Problem. Copy every line of the data that contains the string "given".

Stored items from a collection:
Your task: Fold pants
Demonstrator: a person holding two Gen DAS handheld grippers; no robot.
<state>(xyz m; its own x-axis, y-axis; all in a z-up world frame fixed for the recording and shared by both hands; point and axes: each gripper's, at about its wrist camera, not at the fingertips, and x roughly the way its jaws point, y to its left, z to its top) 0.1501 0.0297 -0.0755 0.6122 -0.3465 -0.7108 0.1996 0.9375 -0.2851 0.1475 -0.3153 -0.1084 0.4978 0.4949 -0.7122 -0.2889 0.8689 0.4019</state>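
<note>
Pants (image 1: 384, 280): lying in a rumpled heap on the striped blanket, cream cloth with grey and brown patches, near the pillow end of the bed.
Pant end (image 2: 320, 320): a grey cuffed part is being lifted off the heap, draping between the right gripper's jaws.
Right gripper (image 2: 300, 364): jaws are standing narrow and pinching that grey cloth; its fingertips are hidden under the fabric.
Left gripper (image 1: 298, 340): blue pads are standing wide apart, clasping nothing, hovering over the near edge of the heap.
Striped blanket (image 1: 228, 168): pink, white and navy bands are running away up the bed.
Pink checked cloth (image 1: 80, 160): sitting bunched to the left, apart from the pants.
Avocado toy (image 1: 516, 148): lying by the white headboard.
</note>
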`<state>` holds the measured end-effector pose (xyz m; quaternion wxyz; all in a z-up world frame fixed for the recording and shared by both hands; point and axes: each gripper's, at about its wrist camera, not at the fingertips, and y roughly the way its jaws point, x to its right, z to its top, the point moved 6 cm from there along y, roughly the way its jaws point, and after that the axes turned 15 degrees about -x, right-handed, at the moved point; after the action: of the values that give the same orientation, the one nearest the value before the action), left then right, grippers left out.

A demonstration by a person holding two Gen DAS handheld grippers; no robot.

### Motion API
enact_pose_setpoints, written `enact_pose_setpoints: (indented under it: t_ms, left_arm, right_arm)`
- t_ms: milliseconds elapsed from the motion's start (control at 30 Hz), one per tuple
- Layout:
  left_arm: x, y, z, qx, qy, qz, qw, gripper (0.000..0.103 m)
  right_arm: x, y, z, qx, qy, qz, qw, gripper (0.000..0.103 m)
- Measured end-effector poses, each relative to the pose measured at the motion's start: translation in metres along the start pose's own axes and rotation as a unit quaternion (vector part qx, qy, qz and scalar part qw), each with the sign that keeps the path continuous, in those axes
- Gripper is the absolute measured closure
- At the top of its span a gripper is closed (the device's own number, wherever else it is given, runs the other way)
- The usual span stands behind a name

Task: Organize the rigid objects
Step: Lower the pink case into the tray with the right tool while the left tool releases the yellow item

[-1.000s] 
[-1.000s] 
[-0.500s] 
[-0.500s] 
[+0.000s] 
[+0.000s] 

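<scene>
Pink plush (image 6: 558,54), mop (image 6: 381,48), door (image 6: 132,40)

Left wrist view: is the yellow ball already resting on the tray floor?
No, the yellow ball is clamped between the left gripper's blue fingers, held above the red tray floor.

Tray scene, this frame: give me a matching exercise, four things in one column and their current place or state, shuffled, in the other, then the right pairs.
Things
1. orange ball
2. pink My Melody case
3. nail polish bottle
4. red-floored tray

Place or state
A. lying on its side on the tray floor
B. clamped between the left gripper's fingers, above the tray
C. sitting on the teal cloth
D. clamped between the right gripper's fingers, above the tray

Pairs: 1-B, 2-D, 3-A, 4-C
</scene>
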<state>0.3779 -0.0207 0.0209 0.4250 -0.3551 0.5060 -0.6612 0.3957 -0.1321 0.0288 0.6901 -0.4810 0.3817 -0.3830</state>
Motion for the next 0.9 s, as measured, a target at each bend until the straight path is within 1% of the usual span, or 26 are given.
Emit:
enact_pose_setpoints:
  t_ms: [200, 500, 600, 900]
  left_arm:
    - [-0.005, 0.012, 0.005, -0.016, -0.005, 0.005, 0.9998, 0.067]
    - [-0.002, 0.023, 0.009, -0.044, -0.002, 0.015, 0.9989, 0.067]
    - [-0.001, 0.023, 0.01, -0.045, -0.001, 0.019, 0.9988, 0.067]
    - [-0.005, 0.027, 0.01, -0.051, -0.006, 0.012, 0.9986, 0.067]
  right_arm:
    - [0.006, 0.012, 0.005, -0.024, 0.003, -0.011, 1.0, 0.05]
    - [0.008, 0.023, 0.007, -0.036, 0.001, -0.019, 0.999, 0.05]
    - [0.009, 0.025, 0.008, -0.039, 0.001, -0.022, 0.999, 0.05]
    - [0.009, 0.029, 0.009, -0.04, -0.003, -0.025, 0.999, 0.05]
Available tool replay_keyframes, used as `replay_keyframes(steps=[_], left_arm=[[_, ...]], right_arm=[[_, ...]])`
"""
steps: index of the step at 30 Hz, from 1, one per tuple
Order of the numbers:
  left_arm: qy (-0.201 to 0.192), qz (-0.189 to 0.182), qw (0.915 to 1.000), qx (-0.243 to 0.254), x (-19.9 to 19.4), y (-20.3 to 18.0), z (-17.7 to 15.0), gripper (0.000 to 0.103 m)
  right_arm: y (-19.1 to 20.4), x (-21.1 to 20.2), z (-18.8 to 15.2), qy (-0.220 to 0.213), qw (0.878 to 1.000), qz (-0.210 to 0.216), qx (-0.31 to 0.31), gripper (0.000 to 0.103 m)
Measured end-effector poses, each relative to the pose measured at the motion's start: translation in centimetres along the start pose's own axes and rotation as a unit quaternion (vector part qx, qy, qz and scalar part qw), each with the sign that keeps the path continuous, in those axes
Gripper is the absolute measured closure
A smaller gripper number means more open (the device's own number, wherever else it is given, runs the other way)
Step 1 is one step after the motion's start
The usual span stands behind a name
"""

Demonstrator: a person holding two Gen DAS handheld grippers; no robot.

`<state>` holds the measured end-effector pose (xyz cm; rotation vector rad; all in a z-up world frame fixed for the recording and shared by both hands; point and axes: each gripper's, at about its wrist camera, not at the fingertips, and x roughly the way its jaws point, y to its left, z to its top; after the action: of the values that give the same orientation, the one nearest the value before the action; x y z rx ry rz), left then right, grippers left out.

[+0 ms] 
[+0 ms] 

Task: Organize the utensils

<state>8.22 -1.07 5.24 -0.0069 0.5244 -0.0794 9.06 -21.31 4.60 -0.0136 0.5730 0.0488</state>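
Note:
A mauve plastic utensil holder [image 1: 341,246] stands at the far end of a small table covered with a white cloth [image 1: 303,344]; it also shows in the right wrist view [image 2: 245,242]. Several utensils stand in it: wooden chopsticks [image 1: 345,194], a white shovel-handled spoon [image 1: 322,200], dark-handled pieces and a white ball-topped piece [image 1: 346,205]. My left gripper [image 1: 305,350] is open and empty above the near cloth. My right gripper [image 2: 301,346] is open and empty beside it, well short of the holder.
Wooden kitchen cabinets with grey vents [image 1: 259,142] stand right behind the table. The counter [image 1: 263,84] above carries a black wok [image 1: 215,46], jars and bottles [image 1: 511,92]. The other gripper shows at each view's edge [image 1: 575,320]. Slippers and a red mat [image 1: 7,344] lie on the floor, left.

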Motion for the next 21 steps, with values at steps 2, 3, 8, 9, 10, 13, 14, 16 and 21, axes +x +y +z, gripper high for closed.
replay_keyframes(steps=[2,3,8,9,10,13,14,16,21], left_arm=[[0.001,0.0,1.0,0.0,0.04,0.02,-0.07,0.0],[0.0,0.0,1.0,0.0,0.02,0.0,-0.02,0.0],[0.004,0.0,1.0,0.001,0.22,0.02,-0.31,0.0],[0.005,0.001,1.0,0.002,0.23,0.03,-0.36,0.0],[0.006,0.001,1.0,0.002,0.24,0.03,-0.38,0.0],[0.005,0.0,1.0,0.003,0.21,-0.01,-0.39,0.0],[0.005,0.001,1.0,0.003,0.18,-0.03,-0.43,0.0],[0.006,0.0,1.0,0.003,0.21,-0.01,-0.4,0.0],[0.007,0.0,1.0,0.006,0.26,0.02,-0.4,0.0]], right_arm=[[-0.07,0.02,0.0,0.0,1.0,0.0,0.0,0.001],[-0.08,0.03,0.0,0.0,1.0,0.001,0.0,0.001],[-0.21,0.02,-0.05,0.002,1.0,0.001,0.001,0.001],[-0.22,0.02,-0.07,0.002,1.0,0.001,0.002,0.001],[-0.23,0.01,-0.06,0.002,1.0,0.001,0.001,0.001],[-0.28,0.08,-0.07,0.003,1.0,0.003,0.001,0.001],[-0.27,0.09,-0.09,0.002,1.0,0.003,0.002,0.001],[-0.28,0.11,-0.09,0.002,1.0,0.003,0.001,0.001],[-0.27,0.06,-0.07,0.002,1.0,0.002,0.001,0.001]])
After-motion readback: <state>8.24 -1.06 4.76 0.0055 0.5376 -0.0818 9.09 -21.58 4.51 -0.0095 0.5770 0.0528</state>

Problem solution.
- At the top of its span a gripper is closed (the device's own number, wherever else it is given, runs the other way)
Motion for the next 0.9 s, as measured, a target at each bend until the straight path is within 1% of the usual span, or 26 are given.
A smaller gripper number means more open (the device's own number, wherever else it is given, runs the other way)

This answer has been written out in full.